Никольский поднялся во весь рост и вышел на дорогу. Автомат его был закинут за спину, руки слегка раздвинуты в стороны. Мотоцикл резко затормозил и скрылся в нагнавшем его облаке пыли.
– Твою мать, – занервничал боец, лежащий в траве метрах в пяти от Никольского.
Пыль отнесло в сторону ветром. Незнакомец, одетый в кожаную куртку, уже шел навстречу преградившему ему путь Никольскому.
– Отведите меня к вашему начальству, – он снял самодельный респиратор (что-то среднее между медицинским аппаратом искусственного дыхания и кислородной маской летчиков) и улыбнулся.
– Я ему говорю: «Ты хоть бы с белой тряпкой ехал, что ли, а то завалили бы тебя и все», – Никольский отряхнул правое плечо от пыли, – а он только лыбится в ответ. Чумовой парнишка. Даром, что себя «Бешеным» называет.
– Давай этого «воина пустыни» сюда. Послушаем, что ему нужно.
У парламентера было не только странное имя. Весь его внешний вид как будто говорил: «Смотрите, с головой у меня действительно не все в порядке».
Кожаную куртку и кожаные же штаны дополняли потертые краги. На шлеме были нарисованы горящие глаза, а сверху этого «произведения искусства» красовались рога. Латаный-перелатаный «Харлей», который Бешеный подкатил к стене и поставил на распорки, тоже весь был разрисован и тоже был с рогами, закрепленными спереди руля.

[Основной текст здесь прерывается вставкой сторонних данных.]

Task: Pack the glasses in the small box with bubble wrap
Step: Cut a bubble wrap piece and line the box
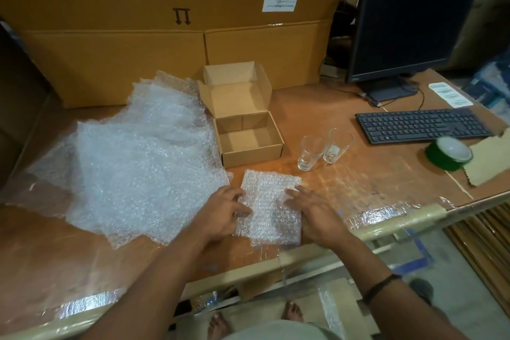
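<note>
Bubble wrap sheet pinned at the table's front edge.
Your left hand and right hand, fingers spread flat, hide its side edges. Both glasses stand behind it, right of the open small box; a wrap pile crowds the box's left.

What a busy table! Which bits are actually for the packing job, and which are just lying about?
For the job: small open brown cardboard box; two clear drinking glasses; small bubble wrap sheet under the left hand and right hand; loose heap of bubble wrap.
Lying about: green tape roll; black keyboard; black monitor; large brown cartons.
</note>
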`<state>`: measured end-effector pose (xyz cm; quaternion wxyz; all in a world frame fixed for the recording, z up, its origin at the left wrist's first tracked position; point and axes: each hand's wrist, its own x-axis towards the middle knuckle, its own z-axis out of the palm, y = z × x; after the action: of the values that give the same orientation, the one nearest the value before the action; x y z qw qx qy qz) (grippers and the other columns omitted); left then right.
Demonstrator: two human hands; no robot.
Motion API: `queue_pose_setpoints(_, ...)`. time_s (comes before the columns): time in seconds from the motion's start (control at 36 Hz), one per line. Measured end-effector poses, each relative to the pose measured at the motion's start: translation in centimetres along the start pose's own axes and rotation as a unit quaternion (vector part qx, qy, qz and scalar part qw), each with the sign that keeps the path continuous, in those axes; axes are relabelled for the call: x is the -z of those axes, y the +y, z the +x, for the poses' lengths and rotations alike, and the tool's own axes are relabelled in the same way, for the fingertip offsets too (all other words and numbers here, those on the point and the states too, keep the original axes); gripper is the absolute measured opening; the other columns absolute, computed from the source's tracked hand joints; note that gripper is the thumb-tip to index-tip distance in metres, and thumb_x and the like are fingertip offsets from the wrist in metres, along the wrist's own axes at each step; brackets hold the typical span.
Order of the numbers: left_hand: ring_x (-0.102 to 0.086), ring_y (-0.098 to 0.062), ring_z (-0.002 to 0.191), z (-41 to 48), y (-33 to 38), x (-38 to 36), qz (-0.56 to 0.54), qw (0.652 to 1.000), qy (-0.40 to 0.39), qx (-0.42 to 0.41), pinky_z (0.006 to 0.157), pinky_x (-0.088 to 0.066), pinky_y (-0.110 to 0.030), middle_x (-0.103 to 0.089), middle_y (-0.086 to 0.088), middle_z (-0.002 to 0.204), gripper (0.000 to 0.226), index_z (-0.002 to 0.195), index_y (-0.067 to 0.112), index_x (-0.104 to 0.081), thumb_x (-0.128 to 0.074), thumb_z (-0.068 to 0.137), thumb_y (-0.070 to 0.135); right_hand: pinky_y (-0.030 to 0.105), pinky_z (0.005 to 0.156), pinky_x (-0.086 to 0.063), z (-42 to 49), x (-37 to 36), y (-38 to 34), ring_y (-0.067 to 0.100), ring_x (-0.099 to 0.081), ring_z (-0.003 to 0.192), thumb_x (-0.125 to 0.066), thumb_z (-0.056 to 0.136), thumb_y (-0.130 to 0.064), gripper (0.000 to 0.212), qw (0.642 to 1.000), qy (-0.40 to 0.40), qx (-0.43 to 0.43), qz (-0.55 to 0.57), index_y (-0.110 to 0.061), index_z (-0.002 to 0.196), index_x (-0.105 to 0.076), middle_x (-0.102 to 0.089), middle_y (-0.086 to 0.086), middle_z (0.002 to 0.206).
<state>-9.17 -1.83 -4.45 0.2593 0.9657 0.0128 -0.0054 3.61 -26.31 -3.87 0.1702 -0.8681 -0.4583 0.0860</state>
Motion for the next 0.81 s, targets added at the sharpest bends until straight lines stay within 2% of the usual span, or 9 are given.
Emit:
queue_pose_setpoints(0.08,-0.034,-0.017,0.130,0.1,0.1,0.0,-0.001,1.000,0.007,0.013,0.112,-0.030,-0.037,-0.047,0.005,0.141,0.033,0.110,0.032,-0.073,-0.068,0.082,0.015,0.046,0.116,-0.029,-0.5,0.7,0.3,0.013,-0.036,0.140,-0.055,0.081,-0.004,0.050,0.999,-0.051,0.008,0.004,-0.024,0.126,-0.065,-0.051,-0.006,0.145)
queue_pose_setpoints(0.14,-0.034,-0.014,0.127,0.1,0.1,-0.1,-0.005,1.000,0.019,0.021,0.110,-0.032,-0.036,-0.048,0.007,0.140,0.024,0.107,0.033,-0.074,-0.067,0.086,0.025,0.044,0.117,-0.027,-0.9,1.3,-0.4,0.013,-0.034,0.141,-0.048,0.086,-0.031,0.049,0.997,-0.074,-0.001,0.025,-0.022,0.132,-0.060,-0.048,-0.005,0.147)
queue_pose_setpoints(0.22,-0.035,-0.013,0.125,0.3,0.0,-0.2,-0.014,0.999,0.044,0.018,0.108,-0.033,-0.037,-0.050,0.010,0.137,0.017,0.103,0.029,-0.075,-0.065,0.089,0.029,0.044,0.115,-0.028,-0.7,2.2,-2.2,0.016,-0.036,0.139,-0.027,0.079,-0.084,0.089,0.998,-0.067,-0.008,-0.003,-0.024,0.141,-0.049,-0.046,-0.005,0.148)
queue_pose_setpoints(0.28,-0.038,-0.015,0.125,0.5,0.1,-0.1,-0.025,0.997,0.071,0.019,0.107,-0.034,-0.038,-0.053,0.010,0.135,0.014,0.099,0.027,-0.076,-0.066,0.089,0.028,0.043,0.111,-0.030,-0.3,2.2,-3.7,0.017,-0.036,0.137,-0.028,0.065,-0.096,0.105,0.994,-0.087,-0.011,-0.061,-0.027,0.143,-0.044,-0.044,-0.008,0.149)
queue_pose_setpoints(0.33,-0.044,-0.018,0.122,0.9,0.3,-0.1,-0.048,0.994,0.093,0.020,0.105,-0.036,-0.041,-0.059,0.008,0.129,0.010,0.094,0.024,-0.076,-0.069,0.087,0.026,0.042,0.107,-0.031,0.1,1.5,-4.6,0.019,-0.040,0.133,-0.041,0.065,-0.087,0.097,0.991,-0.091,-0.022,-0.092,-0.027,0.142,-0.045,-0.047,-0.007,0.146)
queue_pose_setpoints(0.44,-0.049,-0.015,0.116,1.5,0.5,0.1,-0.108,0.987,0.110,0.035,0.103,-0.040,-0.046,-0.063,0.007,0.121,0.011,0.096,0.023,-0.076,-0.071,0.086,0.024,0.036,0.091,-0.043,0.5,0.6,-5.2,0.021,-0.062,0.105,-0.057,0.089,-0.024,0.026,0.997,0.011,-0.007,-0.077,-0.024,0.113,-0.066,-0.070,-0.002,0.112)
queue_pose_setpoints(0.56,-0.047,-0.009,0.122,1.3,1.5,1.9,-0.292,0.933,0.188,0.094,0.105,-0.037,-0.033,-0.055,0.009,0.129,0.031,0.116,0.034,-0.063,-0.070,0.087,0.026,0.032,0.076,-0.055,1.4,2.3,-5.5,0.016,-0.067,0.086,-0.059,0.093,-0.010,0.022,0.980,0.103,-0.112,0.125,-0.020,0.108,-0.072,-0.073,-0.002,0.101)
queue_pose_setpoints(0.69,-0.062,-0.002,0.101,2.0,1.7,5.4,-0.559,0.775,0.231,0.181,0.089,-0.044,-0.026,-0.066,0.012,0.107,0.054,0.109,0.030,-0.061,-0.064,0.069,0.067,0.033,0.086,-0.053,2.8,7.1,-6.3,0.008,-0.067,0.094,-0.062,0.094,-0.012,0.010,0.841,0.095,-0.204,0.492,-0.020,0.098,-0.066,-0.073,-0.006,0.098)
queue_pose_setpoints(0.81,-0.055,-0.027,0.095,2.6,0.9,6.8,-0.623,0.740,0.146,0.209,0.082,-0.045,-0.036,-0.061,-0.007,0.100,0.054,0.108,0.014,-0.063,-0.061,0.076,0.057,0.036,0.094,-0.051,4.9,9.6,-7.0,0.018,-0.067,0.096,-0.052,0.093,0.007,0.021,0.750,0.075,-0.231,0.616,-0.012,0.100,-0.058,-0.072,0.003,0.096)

– Бешеный, – мотоциклист снял шлем, под которым оказался капюшон, и, осмотревшись, прислонился к мотоциклу.
– Бешеный, значит? Хм. А раньше-то как звали, по нормальному? – Ступинцев с интересом разглядывал необычный наряд рокера.
– Макс. Называйте меня Бешеным Максом.
Этот чудак, ни много ни мало, хотел, чтобы они сейчас же убрались отсюда. Не переставая улыбаться, он говорил что-то о решении совета поселка Выездной, что-то объяснял, чем-то угрожал. Чашников слушал внимательно. Не перебивал. Наконец Бешеный Макс замолчал и уставился на майора в ожидании ответа.
«Да, просто Безумный Макс какой-то, а не Бешеный. На что он рассчитывает? Запугать нас?» – Чашников нахмурился.
– Вот что я могу сказать вам, Максим… э-э… Бешеный Макс, – он с трудом заставил себя произнести кличку парламентера, – мы с уважением относимся к традициям местного населения и не собираемся их нарушать. Что касается нашего здесь пребывания, то срок его закончится с первыми лучами солнца. – Майора понесло. Он и сам не понимал, с чего бы это, но, тем не менее, продолжал: – Поэтому ваши предложения о нашей передислокации рассмотрены не будут. Но могу вас заверить, что никаких враждебных намерений мы не имеем и, еще раз повторю, задерживаться здесь не будем.